Take the lines from the head of the listing through the one bearing "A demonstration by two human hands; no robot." and copy them exactly, leaving every picture out.
▼
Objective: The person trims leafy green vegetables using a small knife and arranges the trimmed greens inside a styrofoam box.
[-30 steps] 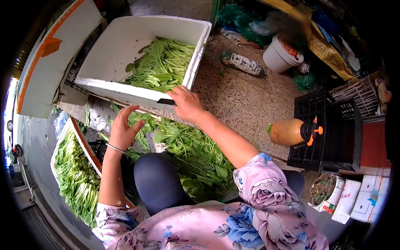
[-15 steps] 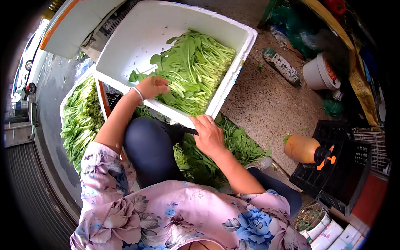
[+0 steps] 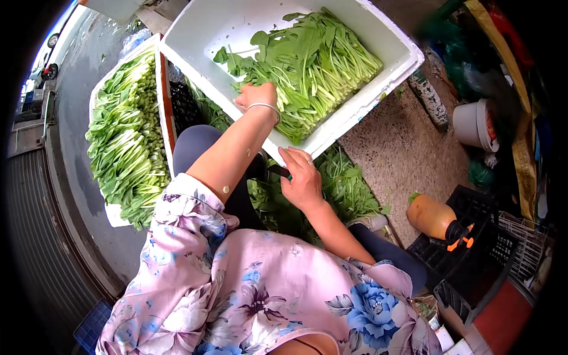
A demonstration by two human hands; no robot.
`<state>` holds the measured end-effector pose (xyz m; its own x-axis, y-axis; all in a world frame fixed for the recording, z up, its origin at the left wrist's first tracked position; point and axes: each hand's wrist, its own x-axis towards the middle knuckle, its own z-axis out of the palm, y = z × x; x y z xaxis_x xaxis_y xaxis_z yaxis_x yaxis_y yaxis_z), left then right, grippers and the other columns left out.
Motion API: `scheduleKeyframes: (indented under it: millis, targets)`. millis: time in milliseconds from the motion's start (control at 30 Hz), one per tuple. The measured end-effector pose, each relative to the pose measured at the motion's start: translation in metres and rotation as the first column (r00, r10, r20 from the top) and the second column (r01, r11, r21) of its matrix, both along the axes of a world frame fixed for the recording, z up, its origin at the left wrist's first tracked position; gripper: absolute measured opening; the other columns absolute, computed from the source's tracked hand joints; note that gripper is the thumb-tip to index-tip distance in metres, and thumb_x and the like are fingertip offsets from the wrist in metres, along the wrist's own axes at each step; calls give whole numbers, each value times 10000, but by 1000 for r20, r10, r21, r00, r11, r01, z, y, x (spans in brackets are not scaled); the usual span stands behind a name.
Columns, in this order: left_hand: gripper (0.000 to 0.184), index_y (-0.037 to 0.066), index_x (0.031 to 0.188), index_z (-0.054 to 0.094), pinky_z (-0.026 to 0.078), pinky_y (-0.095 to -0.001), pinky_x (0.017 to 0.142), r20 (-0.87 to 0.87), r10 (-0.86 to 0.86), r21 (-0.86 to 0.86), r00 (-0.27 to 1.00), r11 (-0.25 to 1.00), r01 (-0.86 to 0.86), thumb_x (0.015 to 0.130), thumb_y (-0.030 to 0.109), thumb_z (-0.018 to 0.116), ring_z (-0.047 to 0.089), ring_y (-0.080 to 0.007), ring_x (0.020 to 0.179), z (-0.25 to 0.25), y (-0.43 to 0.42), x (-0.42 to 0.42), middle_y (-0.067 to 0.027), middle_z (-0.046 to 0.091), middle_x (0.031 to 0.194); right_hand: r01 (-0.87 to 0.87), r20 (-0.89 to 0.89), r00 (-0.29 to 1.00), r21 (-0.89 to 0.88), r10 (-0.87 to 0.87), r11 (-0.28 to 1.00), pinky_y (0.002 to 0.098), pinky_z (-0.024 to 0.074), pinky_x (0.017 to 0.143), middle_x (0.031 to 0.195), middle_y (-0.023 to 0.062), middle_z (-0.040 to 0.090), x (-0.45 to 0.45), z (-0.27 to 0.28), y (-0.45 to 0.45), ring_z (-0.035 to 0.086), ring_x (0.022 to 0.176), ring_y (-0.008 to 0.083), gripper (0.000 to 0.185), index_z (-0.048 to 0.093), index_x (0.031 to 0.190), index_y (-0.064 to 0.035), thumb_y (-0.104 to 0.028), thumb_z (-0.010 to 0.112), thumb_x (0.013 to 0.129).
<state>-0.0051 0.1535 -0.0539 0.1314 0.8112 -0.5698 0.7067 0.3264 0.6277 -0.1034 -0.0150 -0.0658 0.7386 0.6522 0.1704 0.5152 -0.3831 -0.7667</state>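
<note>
My left hand, with a pale bracelet at the wrist, reaches into a white foam box. Its fingers curl closed on the lower left edge of the leafy greens, and the fingertips are partly hidden. The greens lie stacked against the box's right side, cut stems pointing right and leaves left. At the near corner of the box, my right hand has its fingers on the rim. A dark, narrow, knife-like tool sticks out from under its thumb; most of it is hidden.
Stacked greens fill another white box on the left. Loose leaves lie below the foam box, near my legs. To the right are an orange spray bottle, black crates and a pale bucket.
My view has shifted, so the foam box appears higher and farther right. My left hand has moved deeper over the greens' edge, its fingers curling down. My right hand stays by the rim.
</note>
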Motion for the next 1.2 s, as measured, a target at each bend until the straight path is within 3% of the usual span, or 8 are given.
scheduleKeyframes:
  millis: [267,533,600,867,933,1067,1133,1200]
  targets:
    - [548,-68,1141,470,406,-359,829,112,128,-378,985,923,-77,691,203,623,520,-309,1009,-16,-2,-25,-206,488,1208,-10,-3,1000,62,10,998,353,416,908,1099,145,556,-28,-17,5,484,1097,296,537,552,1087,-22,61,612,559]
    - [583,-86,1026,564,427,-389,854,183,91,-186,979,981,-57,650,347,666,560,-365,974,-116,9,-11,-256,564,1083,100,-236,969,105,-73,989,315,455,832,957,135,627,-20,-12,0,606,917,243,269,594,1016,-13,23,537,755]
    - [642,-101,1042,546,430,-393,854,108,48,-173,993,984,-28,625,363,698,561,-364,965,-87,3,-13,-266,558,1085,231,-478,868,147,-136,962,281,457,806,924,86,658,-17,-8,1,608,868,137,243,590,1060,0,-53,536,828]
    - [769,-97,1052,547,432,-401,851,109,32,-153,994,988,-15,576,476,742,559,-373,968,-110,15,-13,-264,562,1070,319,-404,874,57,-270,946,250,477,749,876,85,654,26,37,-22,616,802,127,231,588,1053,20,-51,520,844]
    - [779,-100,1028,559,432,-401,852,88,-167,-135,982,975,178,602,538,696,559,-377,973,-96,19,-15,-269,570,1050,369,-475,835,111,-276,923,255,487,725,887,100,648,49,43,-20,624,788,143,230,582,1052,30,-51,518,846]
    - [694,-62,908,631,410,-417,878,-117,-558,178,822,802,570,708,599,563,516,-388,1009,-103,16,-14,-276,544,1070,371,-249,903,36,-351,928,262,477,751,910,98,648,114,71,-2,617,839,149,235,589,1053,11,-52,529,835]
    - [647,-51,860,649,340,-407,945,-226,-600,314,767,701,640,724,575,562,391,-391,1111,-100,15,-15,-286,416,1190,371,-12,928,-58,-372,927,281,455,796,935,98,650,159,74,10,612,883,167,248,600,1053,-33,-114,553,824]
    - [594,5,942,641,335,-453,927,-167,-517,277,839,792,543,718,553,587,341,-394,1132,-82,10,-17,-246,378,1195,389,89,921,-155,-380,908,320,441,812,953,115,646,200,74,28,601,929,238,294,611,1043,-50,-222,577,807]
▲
THE COMPLETED TASK:
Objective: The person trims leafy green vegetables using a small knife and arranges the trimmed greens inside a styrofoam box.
[-30 steps] 
[-15 steps] 
[+0 steps] 
A demonstration by two human hands; no robot.

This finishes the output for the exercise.